Cluster Information:

                 Name: test
               Leader: node1
              Replica: node2, current, seen 0.37s ago
              Replica: node3, current, seen 0.37s ago

State:

             Messages: 0
                Bytes: 0 B
             FirstSeq: 11
              LastSeq: 10 @ 2024-05-19T11:37:31 UTC
     Active Consumers: 0

Here is the problem: now we request cluster election, or restart current leader of the stream 'src' to force election, like this:

# step down
nats stream cluster step-down src

# or restart server
docker restart -t 15s node1

then the stream run into trouble. for example, we run 'step down', the immediate output shows:

Cluster Information:

                 Name: test
               Leader: node2
              Replica: node1, current, seen 0.49s ago
              Replica: node3, current, seen 0.49s ago

State:

             Messages: 10
                Bytes: 740 B
             FirstSeq: 1 @ 2024-05-19T11:37:21 UTC
              LastSeq: 10 @ 2024-05-19T11:37:31 UTC
     Active Consumers: 0
   Number of Subjects: 1

those message consumed by replication reappears in stream src, the status can be verified via nats stream state src, or nats stream get src ${idx}, those message indeed can be accessed.

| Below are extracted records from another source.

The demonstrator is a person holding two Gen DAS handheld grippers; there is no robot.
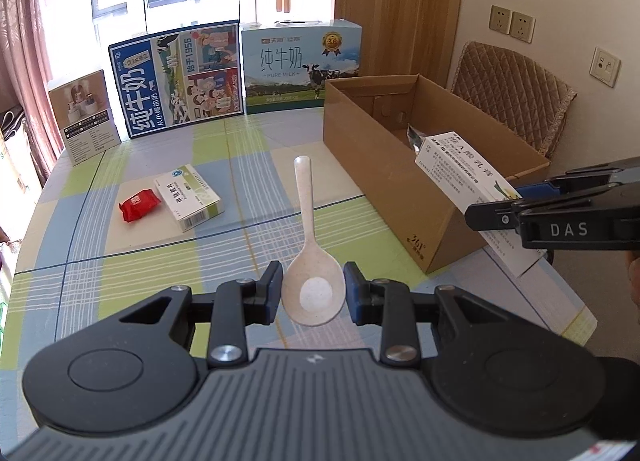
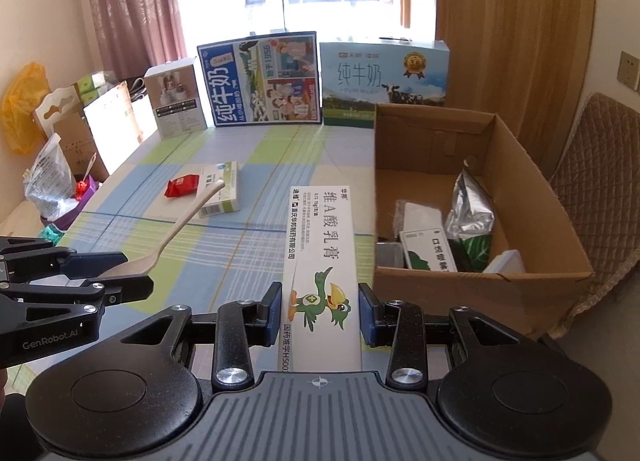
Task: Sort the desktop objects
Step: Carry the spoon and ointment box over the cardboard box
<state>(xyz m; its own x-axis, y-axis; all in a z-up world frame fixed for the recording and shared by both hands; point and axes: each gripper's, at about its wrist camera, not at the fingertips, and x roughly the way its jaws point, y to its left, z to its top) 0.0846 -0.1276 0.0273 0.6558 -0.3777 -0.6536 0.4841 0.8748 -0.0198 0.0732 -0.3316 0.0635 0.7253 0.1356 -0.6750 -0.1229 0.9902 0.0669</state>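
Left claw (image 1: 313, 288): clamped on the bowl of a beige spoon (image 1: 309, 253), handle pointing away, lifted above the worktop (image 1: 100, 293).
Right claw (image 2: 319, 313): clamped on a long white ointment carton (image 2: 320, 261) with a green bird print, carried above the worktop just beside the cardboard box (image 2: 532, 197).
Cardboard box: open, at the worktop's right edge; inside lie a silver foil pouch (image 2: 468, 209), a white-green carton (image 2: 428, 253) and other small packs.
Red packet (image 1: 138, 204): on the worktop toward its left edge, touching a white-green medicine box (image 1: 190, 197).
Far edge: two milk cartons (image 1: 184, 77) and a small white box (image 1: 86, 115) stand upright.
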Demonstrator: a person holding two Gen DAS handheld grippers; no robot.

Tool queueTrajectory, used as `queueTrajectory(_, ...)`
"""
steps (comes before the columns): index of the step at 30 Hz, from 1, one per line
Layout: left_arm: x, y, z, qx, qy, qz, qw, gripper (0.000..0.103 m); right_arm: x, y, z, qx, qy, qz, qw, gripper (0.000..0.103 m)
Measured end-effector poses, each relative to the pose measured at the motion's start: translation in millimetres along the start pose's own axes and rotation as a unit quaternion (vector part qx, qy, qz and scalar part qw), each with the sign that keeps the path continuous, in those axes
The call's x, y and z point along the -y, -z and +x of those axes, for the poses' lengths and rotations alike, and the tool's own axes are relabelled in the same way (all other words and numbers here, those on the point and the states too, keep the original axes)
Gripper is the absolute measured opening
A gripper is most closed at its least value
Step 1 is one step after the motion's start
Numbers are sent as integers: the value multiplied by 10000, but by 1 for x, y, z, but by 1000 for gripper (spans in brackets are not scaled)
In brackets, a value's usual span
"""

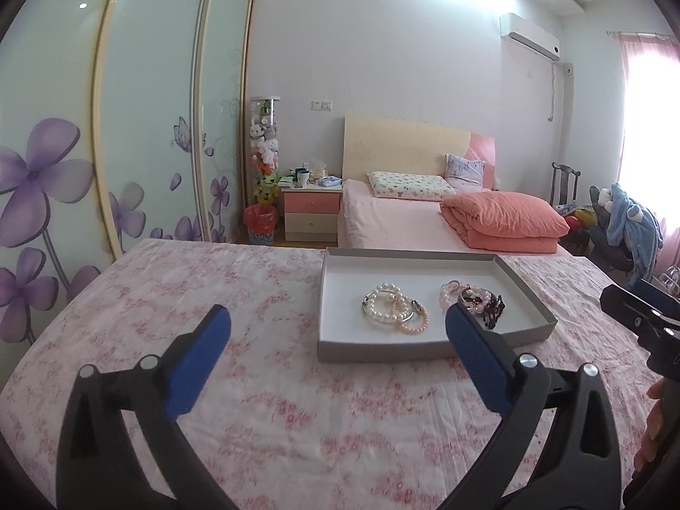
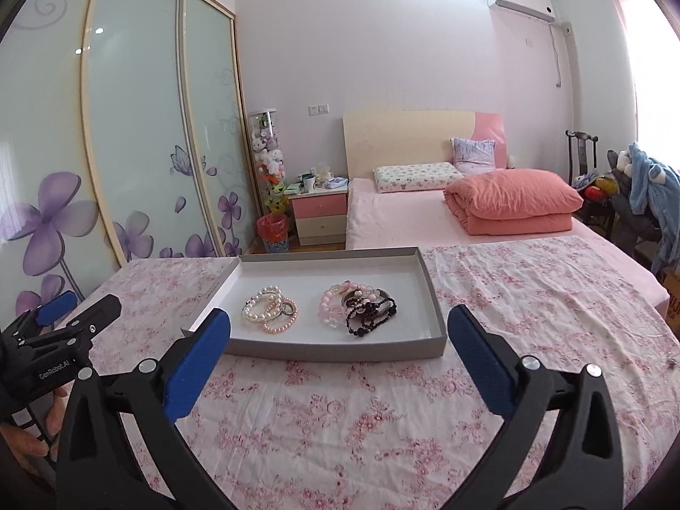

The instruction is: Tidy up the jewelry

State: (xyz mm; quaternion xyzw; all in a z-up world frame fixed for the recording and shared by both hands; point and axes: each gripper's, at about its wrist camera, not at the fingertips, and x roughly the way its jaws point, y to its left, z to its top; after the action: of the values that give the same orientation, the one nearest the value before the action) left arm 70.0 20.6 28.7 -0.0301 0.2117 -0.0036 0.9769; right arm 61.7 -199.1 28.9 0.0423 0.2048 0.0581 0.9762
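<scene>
A shallow grey tray [image 1: 425, 346] [image 2: 340, 346] with a white inside lies on the floral cloth. In it sit two heaps of bracelets: white and peach pearl ones [image 1: 395, 308] [image 2: 270, 308] on the left, pink and dark bead ones [image 1: 471, 299] [image 2: 359, 308] on the right. My left gripper [image 1: 338, 323] is open and empty, held just short of the tray's near left side. My right gripper [image 2: 340, 327] is open and empty in front of the tray. The left gripper's body also shows in the right wrist view [image 2: 63, 331].
The floral cloth [image 1: 276, 403] [image 2: 361, 425] covers the surface. Behind are a pink bed [image 1: 403, 221] with a folded quilt [image 1: 505, 221], a nightstand [image 1: 312, 212], a red bin [image 1: 260, 223], a sliding wardrobe [image 1: 148, 127], and a chair with clothes [image 1: 629, 221].
</scene>
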Motion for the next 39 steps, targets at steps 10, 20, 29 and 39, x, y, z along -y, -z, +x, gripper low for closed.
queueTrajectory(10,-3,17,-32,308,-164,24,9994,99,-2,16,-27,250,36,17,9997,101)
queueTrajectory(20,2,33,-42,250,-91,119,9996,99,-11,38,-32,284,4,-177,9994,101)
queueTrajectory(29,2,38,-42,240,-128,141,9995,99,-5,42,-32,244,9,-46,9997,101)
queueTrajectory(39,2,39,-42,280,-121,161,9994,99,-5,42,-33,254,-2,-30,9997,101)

qiongzhu@ws:~/workspace$ nats stream get src 1
Item: src#1 received 2024-05-19 11:37:21.465265444 +0000 UTC on Subject src.hello

0 | Sun May 19 07:37:21 PM CST 2024

qiongzhu@ws:~/workspace$ nats stream get src 2
Item: src#2 received 2024-05-19 11:37:22.528294991 +0000 UTC on Subject src.hello

1 | Sun May 19 07:37:22 PM CST 2024

qiongzhu@ws:~/workspace$ nats stream get src 3
Item: src#3 received 2024-05-19 11:37:23.589775421 +0000 UTC on Subject src.hello

2 | Sun May 19 07:37:23 PM CST 2024

luckily we can issue serveral other nats stream cluster step-down src command, to re-select the correct leader node1 to make the stream correct again.

to make the stream cluster consistent again, following steps can help:

  1. make sure current leader is correct. in this case, that is node1
  2. reduce replica count to R=1: nats stream edit src --replicas=1 -f
  3. adjust replica count back to R=3: nats stream edit src --replicas=3 -f

After that, the stream looks like normal, but it is not. we can issue multiple nats stream cluster step-down src commands to select a leader out of node1, for example select node2 as leader, then send another 10 messages by for idx in {0..9} ; do nats req 'src.hello' "${idx} | $(date)" ; sleep 1 ; done

use nats stream report we can see the 10 new message now mirrored to dst. then run nats stream state src, we can see that the 10 new messages in workqueue are not deleted by mirror process

# nats stream state src
State for Stream src created 2024-05-19 19:32:01

Cluster Information:

                Name: test
              Leader: node2
             Replica: node1, current, seen 17ms ago
             Replica: node3, current, seen 17ms ago

State:

            Messages: 10
               Bytes: 740 B
      First Sequence: 11 @ 2024-05-19 19:59:24 UTC
       Last Sequence: 20 @ 2024-05-19 19:59:33 UTC
    Active Consumers: 0
  Number of Subjects: 1

after that, we can issue multiple nats stream cluster step-down src commands until leader node1 is selected, we can see its states is correct, even this node is not leader at that time

 Cluster Information:

                  Name: test
                Leader: node1
               Replica: node2, current, seen 487ms ago
               Replica: node3, current, seen 488ms ago

State:

              Messages: 0
                 Bytes: 0 B
        First Sequence: 21
         Last Sequence: 20 @ 2024-05-19 19:59:33 UTC
      Active Consumers: 0
jnmoyne commented 1 month ago

I can reproduce this, even with 2.11

derekcollison commented 1 month ago

If both sides are WQ that is the way it is designed. Removing from one stream currently never affects the other source/mirror.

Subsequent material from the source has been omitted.